Again the man hesitated, and this time, looking at him, Kasia thought she saw something. It was unexpected, but she was almost sure.
‘Thrown out?’ He gave that same short rasp of laughter. ‘You aren’t presumptuous, you are ignorant. Where is Martinian?’
Careful, she said to herself. This man was important, and Crispin might depend upon him, work with him, for him. She could not give way to panic or anger, either one.
She schooled her voice, cast her eyes downwards, thought of Morax, genuflecting to some fat-pursed merchant. ‘I am sorry, my lord. I may be a barbarian and unused to the City, but I am no one’s whore. Martinian of Varena is at the Hippodrome with the tribune of the Fourth Sauradian.’
Siroes swore under his breath. She caught it again, then, that hint of something unexpected. He’s afraid, she thought. ‘When will he be back?’
‘My lord, I would imagine when the racing ends.’ They heard a roar from across the narrow streets and the expanse of the Hippodrome Forum. Someone had won a race, someone had lost it. ‘Will you wait for him? Or shall I leave him a message from you?’

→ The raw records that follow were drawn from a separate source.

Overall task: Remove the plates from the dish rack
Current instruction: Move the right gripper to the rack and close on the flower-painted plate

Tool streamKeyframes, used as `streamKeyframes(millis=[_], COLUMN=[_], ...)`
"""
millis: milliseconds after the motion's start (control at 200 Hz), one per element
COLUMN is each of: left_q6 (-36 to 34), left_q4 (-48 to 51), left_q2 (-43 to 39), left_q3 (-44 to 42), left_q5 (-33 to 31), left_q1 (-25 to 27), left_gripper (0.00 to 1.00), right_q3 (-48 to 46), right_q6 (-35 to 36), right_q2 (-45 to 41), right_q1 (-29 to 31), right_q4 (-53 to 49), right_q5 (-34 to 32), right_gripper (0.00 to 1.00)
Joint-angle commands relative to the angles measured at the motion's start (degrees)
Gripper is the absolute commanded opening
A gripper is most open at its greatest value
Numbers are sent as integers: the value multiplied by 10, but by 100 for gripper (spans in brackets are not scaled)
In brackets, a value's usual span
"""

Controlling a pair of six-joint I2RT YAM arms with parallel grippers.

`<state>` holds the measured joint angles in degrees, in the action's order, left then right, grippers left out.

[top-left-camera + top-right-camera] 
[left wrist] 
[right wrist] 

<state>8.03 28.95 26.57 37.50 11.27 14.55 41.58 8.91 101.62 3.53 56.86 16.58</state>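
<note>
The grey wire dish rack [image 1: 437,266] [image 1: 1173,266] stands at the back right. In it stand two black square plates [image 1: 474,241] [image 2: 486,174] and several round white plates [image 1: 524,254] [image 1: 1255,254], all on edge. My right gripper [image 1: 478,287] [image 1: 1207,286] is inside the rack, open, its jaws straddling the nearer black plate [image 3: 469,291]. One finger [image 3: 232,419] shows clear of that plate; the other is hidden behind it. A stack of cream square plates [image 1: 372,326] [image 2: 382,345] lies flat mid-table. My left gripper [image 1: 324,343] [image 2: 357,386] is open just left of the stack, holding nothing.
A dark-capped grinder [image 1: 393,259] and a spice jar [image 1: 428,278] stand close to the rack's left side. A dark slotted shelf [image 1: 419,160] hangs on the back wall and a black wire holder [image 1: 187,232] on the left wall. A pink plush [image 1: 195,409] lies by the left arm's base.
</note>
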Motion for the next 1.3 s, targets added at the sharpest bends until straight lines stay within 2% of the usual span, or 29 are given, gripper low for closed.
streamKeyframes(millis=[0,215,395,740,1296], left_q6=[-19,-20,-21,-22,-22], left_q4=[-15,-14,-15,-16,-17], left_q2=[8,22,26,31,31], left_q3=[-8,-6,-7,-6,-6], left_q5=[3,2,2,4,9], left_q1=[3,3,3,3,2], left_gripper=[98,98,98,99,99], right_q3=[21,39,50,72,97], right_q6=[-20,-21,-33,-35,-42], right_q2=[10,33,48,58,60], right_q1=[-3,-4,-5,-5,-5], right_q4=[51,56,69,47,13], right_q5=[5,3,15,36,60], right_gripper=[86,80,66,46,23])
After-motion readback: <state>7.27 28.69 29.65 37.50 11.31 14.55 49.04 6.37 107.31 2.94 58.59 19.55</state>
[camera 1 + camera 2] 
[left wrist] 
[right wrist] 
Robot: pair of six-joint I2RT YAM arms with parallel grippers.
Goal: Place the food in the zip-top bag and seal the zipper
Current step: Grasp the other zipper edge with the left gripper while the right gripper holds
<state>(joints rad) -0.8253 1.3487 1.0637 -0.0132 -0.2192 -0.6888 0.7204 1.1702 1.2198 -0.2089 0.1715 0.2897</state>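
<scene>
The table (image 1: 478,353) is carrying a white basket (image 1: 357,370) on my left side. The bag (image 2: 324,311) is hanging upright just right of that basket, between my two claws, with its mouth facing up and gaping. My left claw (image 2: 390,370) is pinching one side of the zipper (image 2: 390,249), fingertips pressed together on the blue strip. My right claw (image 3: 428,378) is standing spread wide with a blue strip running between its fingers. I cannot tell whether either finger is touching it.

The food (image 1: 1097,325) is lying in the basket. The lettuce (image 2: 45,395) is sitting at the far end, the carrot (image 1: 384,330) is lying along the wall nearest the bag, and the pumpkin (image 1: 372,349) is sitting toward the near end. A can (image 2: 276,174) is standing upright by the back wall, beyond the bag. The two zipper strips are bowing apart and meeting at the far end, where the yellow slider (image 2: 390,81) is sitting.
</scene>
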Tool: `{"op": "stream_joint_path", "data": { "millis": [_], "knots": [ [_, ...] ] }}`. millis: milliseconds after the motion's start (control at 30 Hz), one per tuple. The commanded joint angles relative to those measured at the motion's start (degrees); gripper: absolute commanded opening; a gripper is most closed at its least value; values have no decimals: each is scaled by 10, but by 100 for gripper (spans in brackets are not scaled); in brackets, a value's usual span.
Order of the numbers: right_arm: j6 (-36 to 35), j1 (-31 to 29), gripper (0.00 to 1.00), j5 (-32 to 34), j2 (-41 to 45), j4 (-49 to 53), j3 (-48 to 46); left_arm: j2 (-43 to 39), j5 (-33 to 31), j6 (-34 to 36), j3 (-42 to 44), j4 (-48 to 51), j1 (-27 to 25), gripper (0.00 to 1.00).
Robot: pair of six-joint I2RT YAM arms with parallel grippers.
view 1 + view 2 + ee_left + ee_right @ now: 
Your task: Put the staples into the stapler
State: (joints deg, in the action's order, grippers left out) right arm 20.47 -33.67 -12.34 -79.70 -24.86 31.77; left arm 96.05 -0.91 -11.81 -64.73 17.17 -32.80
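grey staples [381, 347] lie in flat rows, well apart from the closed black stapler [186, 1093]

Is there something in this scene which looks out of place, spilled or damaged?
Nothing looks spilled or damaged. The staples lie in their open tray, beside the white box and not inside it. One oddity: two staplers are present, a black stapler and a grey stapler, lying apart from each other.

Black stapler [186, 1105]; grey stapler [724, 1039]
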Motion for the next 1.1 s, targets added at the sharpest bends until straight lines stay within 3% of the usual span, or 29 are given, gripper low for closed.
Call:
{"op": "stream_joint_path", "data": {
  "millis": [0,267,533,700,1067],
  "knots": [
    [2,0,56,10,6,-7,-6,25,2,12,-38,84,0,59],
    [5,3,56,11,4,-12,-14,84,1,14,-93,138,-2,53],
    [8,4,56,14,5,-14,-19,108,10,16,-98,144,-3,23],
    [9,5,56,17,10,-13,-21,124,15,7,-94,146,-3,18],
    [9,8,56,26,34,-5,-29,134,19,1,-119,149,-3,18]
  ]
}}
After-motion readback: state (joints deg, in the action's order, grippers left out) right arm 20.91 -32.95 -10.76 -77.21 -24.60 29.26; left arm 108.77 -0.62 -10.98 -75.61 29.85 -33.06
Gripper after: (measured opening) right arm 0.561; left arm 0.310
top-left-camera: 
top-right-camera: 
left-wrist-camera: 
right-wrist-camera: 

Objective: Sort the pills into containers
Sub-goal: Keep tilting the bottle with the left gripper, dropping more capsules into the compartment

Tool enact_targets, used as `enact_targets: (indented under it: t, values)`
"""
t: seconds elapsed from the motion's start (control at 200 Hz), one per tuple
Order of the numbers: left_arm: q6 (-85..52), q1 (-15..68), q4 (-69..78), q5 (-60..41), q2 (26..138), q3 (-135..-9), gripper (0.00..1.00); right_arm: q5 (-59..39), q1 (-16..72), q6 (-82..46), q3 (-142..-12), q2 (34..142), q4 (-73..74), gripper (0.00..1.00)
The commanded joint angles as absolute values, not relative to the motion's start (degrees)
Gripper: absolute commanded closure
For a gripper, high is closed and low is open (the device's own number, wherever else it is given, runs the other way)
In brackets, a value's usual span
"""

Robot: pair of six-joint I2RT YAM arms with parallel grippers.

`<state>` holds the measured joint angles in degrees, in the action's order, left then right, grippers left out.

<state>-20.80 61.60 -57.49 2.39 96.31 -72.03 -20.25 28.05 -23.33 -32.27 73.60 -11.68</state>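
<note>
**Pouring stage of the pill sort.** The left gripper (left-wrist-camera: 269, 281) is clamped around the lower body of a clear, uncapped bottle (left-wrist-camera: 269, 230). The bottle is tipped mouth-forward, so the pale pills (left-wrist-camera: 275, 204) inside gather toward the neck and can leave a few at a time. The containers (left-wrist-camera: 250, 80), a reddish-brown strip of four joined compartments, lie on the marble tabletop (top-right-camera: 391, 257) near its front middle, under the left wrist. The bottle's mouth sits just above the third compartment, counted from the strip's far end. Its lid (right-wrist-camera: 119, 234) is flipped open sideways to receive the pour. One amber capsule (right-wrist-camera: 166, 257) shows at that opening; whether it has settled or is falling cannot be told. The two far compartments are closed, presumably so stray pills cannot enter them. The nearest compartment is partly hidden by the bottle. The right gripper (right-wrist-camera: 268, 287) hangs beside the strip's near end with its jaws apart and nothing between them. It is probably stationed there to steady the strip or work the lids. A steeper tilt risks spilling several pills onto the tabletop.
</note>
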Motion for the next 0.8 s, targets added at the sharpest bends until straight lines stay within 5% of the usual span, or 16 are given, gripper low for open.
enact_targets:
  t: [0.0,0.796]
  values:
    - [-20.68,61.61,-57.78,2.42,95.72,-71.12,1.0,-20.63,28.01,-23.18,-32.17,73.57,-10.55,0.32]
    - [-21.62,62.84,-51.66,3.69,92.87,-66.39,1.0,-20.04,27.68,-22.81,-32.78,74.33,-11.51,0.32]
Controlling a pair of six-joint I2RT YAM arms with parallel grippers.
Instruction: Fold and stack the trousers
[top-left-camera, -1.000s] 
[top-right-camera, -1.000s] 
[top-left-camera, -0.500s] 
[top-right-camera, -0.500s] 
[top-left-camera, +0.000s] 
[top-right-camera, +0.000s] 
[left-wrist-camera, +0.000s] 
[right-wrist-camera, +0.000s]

‘ Wait? Hardly. Amusing, I must say, that the Rhodian thinks he is at leisure to go to the games when he’s taken the god’s time arriving.’
‘Surely not a failing during Dykania, my lord? The Emperor and the Chancellor were both to be at the Hippodrome, we were told. No court presentations were scheduled.’
‘Ah. And who is informing you so comprehensively?’
‘The tribune of the Fourth Sauradian is very knowledgeable, my lord.’
‘Hah! The Sauradians? A country soldier.’
‘Yes, my lord. Of course, he is an officer and does have an appointment with the Supreme Strategos. I suppose that required that he make himself aware of doings in the Imperial Precinct. As best he could. Of course, as you say, he wouldn’t really know very much.’
She looked up in time to catch an uneasy glance from the mosaicist. She cast her eyes quickly downwards again. She could do this. It was possible, after all.
Siroes swore again. ‘I cannot wait on an ignorant westerner. There is to be an Imperial Banquet after the chariots tonight. I have an honoured couch there.’ He paused. ‘Tell him that. Tell him… I came as a colleague to extend greetings before he was faced with the . . . strain of a court appearance.’
She kept her eyes down.
‘He will be honoured, I know it. My lord, he will be distressed to have missed your visit.’
The mosaicist twitched his cloak up on one shoulder, adjusting the golden brooch that pinned it. ‘Don’t fake proper manners or speech. It hardly suits a bony whore. I do have enough time to fuck you. Will a half solidus get your clothes off?’
She held back the biting retort. She wasn’t afraid any more, astonishingly. He was. She met his gaze. ‘No,’ she said. ‘It will not. I shall tell Martinian of Varena you were here and offered, though.’
She moved to close the door.
‘Wait!’ His eyes flickered. ‘A jest. I made a jest. Country folk never understand court wit. Do you … would you … by chance have any experience of Martinian’s work, or, ah, his views on … say, the transfer method of setting tesserae?’
A terrified man. They were dangerous sometimes. ‘I am neither his whore nor his apprentice, my lord. I shall tell him, when he returns, that this is what you came to learn.’
‘No! I mean … do not trouble yourself. I will discuss the matter with him myself, naturally. I shall have to, ah, ascertain his competence. Of course.’
‘Of course,’ Kasia said, and closed the door on the Mosaicist to the
Imperial Court.
She locked it, leaned back against the wood, and then, unable not to, began to laugh silently, and then to weep, at the same time.
Had he arrived back at the inn after the racing, as he had intended, had he spoken with Kasia and learned of her encounter with a visitor-the details of which would have meant rather more to him than they did to her-Crispin would almost certainly have conducted himself differently in certain matters that followed.